US backs offensive on FDLR

The US Special Envoy to the Great Lakes, Russ Feingold, has welcomed military action against the Democratic Forces for the Liberation of Rwanda (FDLR), saying it would be a right move for longstanding peace in the region. 
President Kagame with Feingold after their meeting at Village Urugwiro yesterday. Courtesy.
President Kagame with Feingold after their meeting at Village Urugwiro yesterday. Courtesy.

The US Special Envoy to the Great Lakes, Russ Feingold, has welcomed military action against the Democratic Forces for the Liberation of Rwanda (FDLR), saying it would be a right move for longstanding peace in the region. 

Feingold made the remarks yesterday in a media briefing shortly after meeting President Paul Kagame at Village Urugwiro in Kigali.

 

He said the decision by DR Congo government and the United Nations Organisation Stabilisation Mission in DR Congo (Monusco) to go after the genocidal militia was one of the key subjects that he and President Kagame discussed, adding that elimination of the FDLR threat would also help normalise diplomatic relations between Rwanda and DR Congo.

 

“The President and I talked about the hopes we have for dialogue and the problems we have in eastern DR Congo.

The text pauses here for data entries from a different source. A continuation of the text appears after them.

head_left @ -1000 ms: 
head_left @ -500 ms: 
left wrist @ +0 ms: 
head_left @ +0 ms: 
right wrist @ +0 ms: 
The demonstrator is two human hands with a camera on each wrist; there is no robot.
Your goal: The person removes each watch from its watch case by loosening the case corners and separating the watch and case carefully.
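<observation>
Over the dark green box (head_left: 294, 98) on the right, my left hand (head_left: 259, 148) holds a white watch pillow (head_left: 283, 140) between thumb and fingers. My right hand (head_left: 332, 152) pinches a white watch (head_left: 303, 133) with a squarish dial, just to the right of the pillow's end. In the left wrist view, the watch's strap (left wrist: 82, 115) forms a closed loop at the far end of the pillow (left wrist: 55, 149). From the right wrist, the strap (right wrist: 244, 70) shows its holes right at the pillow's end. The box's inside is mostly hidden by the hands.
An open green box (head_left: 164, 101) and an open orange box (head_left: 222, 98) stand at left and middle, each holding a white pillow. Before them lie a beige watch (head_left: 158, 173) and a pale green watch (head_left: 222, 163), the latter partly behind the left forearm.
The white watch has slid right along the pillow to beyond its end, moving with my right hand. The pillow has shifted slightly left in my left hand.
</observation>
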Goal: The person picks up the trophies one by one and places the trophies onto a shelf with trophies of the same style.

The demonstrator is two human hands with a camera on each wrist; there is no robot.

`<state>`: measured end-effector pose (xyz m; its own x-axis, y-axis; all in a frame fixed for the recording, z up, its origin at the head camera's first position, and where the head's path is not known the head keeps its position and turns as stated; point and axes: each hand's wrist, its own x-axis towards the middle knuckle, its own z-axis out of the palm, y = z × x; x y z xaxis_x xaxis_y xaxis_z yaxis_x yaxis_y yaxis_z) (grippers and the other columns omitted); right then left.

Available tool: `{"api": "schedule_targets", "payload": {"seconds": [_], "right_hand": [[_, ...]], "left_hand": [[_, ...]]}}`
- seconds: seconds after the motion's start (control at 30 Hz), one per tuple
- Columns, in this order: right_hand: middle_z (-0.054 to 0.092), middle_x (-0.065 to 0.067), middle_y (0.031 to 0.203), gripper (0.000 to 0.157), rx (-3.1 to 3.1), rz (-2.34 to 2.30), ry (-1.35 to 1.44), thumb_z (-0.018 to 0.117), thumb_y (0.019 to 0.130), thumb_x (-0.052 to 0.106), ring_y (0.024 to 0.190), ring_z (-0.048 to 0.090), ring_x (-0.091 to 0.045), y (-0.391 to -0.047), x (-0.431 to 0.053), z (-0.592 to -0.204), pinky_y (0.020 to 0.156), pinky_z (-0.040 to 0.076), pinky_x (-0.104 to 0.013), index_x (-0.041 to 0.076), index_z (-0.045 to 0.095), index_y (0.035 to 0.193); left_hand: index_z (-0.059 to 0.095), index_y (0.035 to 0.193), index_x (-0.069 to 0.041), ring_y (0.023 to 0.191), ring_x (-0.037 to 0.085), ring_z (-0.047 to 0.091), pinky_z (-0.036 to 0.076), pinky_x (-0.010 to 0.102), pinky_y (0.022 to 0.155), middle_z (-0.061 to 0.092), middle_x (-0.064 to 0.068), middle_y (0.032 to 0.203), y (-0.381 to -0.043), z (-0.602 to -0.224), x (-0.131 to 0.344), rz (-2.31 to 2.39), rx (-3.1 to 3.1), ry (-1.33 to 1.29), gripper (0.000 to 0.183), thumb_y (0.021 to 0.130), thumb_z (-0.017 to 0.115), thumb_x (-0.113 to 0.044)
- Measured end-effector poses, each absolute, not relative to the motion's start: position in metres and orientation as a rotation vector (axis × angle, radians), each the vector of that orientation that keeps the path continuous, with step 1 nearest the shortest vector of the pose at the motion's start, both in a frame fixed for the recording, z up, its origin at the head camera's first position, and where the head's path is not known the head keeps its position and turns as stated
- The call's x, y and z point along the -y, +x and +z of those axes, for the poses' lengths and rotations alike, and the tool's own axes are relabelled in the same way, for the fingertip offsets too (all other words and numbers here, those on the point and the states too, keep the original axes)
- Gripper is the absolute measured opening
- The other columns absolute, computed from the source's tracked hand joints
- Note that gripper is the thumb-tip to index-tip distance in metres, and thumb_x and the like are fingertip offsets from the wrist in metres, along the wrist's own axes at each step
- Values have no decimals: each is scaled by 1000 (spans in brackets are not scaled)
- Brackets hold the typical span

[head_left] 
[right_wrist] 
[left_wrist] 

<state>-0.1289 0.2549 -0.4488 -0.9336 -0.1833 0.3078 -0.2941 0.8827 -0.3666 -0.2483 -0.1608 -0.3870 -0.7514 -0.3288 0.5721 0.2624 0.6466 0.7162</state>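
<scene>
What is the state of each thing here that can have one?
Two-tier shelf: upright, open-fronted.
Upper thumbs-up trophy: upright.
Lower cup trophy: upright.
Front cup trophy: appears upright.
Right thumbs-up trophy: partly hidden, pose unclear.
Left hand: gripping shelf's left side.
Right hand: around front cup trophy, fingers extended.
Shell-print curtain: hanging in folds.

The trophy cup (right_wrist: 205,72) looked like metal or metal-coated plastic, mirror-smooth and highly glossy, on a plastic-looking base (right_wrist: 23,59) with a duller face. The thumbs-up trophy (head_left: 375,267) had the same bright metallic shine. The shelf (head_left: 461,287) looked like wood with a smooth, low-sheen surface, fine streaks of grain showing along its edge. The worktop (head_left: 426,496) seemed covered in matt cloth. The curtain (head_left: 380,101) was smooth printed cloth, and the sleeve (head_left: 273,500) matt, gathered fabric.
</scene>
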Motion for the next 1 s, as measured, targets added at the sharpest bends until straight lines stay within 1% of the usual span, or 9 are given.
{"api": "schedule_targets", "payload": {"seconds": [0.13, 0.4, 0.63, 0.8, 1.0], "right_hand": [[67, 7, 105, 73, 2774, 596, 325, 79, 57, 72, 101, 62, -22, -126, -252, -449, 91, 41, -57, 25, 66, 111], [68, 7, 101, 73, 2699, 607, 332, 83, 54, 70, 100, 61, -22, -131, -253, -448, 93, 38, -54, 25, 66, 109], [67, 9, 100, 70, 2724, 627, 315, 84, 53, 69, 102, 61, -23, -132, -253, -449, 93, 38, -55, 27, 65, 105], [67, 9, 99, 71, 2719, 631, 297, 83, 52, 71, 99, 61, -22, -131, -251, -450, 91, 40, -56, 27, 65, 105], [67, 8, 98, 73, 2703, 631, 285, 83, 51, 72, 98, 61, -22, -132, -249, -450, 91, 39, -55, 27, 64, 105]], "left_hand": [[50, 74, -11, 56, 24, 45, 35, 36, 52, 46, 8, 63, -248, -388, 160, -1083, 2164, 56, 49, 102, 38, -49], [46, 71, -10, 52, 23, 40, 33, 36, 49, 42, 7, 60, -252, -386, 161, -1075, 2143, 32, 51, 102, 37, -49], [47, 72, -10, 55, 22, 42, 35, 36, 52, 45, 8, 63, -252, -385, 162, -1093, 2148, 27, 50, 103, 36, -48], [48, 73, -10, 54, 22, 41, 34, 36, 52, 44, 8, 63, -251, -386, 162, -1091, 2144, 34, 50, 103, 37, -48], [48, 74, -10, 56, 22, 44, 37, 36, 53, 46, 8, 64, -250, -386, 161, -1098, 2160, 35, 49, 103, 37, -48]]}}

We talked about the need to take action against FDLR and we are pleased that there was an announcement on Monday by Kinshasa government and Monusco that a more serious action is being taken against FDLR militarily,” Feingold said.

 

He added: “The situation between Rwanda and DRC has improved with regards to the diplomatic side. The President (Kagame) indicated that there is communication going on between the two countries and we need to follow up on the aspects of the Nairobi declarations (between Congolese warring parties) and more to do with the DR Congo.”

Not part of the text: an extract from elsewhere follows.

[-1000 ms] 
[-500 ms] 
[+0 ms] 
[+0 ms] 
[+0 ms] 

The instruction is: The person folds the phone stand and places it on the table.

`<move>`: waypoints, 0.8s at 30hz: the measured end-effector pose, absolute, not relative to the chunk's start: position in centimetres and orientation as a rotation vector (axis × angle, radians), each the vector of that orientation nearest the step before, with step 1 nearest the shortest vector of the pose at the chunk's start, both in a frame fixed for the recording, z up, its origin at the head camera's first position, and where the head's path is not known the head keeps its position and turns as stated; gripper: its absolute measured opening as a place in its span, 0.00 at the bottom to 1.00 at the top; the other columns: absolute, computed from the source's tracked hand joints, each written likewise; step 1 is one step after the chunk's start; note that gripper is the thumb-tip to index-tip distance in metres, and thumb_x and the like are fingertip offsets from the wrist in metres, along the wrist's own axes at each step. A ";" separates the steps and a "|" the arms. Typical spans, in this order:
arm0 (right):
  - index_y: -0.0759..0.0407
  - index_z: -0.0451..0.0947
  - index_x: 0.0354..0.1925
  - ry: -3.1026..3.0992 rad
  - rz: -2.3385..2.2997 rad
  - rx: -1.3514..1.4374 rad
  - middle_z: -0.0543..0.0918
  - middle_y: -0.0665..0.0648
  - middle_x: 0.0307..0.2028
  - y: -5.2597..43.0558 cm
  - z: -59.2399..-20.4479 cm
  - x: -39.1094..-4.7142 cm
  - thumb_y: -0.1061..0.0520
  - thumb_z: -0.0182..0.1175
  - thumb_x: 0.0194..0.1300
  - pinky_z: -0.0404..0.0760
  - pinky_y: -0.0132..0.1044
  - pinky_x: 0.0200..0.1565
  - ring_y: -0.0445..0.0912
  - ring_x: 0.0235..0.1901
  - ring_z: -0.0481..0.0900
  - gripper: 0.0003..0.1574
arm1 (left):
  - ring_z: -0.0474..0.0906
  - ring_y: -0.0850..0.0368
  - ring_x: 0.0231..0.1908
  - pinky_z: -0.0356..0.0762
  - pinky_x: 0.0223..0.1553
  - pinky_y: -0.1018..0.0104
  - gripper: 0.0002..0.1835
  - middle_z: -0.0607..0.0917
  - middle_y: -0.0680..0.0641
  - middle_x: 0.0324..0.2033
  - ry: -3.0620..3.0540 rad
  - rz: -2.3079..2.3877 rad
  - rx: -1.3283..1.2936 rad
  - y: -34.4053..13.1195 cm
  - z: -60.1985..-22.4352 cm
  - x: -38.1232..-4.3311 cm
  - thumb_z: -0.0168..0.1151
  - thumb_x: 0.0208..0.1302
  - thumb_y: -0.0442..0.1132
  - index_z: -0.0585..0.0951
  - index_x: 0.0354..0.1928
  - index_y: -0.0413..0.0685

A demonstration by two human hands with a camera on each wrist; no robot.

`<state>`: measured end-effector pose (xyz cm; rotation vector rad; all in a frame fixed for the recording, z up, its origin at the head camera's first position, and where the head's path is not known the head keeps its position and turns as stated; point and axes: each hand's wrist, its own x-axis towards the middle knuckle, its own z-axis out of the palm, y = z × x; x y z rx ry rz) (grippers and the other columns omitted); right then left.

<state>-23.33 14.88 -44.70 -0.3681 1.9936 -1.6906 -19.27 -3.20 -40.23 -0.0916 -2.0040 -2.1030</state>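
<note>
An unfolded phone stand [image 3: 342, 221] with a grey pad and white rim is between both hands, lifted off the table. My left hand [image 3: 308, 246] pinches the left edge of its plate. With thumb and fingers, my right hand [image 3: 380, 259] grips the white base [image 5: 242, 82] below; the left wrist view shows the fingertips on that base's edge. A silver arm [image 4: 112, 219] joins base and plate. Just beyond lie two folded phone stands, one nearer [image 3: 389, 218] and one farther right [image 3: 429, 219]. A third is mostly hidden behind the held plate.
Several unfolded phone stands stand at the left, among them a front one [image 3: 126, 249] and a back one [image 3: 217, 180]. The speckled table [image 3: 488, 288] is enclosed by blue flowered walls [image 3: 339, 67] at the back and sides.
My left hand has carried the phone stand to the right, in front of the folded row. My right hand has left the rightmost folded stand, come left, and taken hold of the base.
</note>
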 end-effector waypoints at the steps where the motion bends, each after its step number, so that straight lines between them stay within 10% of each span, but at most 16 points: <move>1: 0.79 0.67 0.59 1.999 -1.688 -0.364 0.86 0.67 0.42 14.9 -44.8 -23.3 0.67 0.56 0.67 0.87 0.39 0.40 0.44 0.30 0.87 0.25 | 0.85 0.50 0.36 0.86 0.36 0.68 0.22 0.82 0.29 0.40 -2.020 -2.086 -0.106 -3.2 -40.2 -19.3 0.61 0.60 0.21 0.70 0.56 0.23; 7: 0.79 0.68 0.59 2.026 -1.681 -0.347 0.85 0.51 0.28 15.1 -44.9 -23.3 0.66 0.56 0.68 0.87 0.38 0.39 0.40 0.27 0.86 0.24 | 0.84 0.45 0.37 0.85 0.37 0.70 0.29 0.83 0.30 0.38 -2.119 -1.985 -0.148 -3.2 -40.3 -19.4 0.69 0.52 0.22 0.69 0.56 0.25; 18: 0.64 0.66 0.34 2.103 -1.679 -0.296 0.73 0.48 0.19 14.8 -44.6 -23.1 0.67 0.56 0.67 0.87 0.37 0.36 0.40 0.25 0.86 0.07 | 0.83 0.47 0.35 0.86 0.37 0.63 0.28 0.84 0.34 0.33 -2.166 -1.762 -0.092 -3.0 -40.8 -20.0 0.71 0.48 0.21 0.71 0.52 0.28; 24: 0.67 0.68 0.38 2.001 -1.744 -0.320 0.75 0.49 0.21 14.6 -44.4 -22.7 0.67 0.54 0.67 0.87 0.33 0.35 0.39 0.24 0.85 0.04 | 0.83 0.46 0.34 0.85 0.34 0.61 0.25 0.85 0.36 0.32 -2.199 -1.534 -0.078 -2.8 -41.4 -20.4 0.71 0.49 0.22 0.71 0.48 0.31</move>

Reports over the weekend indicated that the Congolese army, backed by Monusco, attacked FDLR positions in North Kivu, eastern DR Congo. 

Mandate to expire

However, there are no reports of causalities or any indication that the alleged attack was part of an offensive against the militia, which crossed into the Congo after committing the 1994 Genocide against the Tutsi, killing more than a million people.

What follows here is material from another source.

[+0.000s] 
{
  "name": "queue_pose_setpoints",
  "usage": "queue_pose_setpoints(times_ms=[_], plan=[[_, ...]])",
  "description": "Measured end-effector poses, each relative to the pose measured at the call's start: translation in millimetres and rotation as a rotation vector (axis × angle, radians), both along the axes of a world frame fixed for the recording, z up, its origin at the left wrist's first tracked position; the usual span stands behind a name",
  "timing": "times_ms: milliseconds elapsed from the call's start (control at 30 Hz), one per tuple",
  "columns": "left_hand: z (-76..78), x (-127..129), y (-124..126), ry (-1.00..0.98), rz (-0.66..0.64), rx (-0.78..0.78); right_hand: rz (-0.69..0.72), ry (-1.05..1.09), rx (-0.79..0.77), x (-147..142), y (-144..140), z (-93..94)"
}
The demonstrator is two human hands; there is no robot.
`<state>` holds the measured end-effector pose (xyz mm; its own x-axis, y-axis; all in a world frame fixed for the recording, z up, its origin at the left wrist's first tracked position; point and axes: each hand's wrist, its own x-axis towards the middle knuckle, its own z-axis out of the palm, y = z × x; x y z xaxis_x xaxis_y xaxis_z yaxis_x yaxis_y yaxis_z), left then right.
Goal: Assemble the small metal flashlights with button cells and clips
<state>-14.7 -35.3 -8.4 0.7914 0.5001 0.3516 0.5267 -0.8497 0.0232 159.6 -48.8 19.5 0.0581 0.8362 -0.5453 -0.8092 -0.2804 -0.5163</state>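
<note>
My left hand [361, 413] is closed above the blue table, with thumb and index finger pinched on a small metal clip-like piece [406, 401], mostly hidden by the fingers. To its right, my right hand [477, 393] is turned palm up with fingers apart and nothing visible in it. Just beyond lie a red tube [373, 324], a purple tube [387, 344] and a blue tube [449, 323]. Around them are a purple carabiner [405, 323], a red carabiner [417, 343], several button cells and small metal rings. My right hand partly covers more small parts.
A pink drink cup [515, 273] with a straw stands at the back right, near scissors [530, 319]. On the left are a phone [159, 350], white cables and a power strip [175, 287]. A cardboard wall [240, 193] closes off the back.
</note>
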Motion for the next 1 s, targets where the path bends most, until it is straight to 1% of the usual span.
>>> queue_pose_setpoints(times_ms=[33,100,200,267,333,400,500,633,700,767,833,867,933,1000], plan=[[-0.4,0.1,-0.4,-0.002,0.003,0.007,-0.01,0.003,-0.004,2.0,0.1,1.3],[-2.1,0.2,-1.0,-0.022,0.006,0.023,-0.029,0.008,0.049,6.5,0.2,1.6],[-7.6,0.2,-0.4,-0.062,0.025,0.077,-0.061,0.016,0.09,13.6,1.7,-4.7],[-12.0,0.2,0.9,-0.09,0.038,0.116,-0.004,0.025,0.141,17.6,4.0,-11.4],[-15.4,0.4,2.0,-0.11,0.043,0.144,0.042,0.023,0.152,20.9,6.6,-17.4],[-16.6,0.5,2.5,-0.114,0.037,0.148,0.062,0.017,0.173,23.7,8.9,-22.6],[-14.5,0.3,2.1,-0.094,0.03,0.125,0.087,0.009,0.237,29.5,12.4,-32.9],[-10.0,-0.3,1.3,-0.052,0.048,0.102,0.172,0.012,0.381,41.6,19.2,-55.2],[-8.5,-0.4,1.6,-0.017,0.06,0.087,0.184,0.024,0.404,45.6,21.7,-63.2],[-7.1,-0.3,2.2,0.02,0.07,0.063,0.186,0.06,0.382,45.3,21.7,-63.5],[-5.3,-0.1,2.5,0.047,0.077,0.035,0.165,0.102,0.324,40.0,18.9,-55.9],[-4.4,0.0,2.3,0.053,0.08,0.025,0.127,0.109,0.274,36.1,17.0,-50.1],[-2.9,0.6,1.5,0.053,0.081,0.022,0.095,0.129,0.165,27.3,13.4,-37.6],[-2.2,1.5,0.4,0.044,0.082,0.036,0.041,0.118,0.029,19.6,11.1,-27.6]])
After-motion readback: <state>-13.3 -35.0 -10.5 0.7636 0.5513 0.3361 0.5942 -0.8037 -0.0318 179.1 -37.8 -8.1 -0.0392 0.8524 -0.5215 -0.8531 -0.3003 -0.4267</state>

The mandate of Monusco expires at the end of this month, but its possible renewal could be on agenda for tomorrow’s UN Security Council meeting. The force has been in the troubled country for more than a decade.

The US envoy also lauded Rwanda’s policy of welcoming and reintegrating former FDLR militants who return home voluntarily, saying that offering hope for those willing to defect from the militia group is an important aspect in ending the violence in eastern DR congo.

“I visited the (Congolese) refugee camps and the transition centre here in Rwanda, as well as the camp for reintegrating former FDLR combatants. In all three cases it appeared to me that they were well run and I could see some of the great challenges that Rwandans and people from Eastern Congo faced,” Feingold said.

The envoy added: “Many of them (refugees) would probably like to return to their original homes in the DR Congo but they do not feel comfortable about their safety and how they would be treated if they went back, but I noticed a lot of compliments for the Rwandan government’s contribution to these facilities. The government and its partners want to make these facilities as good as they can be for the people to live in them.”

Senator Feingold and President Kagame also discussed the possible repatriation of M23 rebels who defected to Rwanda last year.

The rebels were defeated following joint attacks by Congolese army and a more offensive Monusco brigade.

“There are M23 people in this country who, if the process is properly followed, would be repatriated into DR Congo,” he said.

Monusco has previously been severely criticised for its soft stance against FDLR, with some of its members even accused of selling arms to the militia, which is also blamed for sustained human rights violations against Congolese civilians.